Doctor deaths prompt further investigation

Medicine

By Mardi Chapman

22 Mar 2017

NSW Health Minister Brad Hazzard has asked his department to report back within four weeks with advice on how to make hospitals a safer workplace for junior doctors.

The request follows media coverage of the recent deaths by suicide of a number of basic physician trainees in the state.

However the Minister told the limbic that the issue was a much larger one – with 20 known suicide deaths in doctors across the country and an unknown impact on other health care workers.

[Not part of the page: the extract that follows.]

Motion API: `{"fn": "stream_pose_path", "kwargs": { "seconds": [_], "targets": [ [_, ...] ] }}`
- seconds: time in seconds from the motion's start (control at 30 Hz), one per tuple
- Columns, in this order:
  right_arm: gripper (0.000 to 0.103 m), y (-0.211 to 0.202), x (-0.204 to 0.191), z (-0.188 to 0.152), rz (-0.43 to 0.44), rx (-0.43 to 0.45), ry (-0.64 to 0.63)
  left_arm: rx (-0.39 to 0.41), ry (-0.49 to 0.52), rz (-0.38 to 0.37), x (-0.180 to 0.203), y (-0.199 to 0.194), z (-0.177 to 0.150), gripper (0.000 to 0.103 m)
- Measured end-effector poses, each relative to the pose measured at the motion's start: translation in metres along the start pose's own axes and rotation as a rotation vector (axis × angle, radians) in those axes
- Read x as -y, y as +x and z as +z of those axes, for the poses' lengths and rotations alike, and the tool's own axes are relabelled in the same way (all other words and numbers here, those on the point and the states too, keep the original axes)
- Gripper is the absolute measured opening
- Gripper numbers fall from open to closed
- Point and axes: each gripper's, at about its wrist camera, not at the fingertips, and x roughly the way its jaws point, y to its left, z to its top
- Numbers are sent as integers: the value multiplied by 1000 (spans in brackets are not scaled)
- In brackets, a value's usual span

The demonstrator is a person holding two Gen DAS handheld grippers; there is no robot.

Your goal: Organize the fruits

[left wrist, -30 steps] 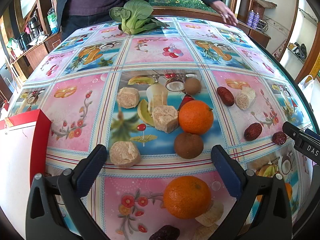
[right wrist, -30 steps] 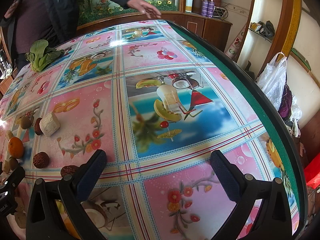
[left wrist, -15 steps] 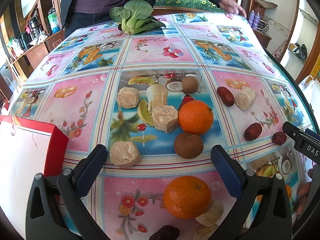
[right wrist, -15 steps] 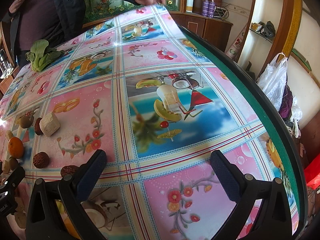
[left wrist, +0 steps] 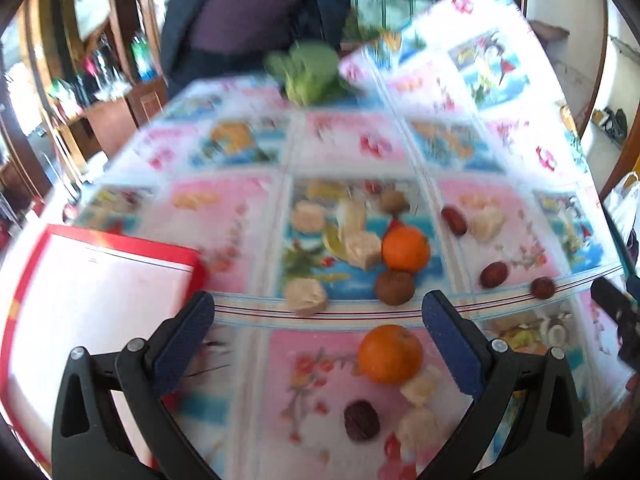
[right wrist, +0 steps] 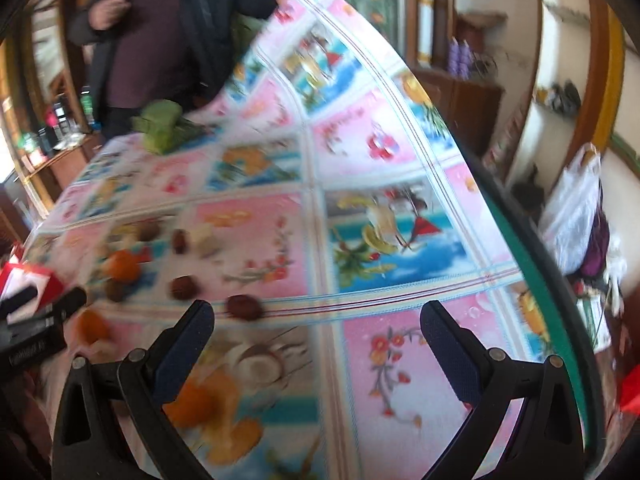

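Observation:
Two oranges (left wrist: 406,249) (left wrist: 390,354) lie on the patterned tablecloth (left wrist: 240,220) in the left wrist view, with a brown round fruit (left wrist: 395,287) between them. Beige chunks (left wrist: 306,302) and red dates (left wrist: 494,274) are scattered around, and a dark wrinkled fruit (left wrist: 361,420) lies nearest. My left gripper (left wrist: 318,320) hangs open above the near orange, holding nothing. My right gripper (right wrist: 318,320) is open and empty over bare cloth, to the right of a date (right wrist: 244,306) and an orange (right wrist: 122,266). Both views are blurred.
A red-rimmed white box (left wrist: 100,280) sits at the left, beside my left finger. A person (right wrist: 160,20) at the far side holds the cloth's far corner (right wrist: 320,20) up. A leafy green vegetable (left wrist: 308,72) lies near them. The green table edge (right wrist: 520,240) and a plastic bag (right wrist: 572,216) are on the right.
The person has lifted the cloth's far right corner high off the table. The red box has come further in from the left. Both cameras have shifted, blurring the views.

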Motion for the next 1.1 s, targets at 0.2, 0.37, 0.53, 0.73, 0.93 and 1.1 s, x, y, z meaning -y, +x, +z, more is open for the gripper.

Related story: Pilot program will vaccinate trainees against stress and burnout

“More work needs to be done to see how many of those doctors were in hospitals or how many were junior doctors. But irrespective of that breakdown, my role is to see if pressures from the health system are impacting adversely on doctors and also other staff including nurses, paramedics and ancillary staff.”

Minister Hazzard said providing resilience training for medical students and junior doctors was worthy, but only part of the solution.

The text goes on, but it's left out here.